Start of Block

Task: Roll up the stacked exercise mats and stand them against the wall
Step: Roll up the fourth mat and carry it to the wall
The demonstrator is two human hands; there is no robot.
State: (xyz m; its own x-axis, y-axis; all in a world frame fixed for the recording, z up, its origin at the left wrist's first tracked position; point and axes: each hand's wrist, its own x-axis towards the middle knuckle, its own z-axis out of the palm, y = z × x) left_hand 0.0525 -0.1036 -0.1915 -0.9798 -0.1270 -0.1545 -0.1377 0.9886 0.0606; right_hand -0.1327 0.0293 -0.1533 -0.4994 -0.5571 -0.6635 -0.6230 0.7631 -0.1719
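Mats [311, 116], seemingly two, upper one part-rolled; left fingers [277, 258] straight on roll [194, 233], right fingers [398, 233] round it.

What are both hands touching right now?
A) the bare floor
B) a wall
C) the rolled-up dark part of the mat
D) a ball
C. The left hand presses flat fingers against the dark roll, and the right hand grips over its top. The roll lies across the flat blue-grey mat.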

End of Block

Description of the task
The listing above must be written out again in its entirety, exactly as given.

Solution to the problem
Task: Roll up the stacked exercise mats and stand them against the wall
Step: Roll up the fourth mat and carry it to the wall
The demonstrator is two human hands; there is no robot.
State: (xyz m; its own x-axis, y-axis; all in a world frame fixed for the recording, z up, its origin at the left wrist's first tracked position; point and axes: each hand's wrist, its own x-axis towards the middle knuckle, its own z-axis out of the palm, y = z × x) left_hand 0.0525 -0.1036 -0.1915 -0.9798 -0.1270 -0.1545 -0.1377 0.9886 0.0606; right_hand -0.1327 0.0293 -0.1533 -0.4994 -0.5571 -0.6635 -0.6230 0.7631 -0.1719
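Mats [311, 116], seemingly two, upper one part-rolled; left fingers [277, 258] straight on roll [194, 233], right fingers [398, 233] round it.

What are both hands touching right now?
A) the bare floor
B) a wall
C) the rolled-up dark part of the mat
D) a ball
C. The left hand presses flat fingers against the dark roll, and the right hand grips over its top. The roll lies across the flat blue-grey mat.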

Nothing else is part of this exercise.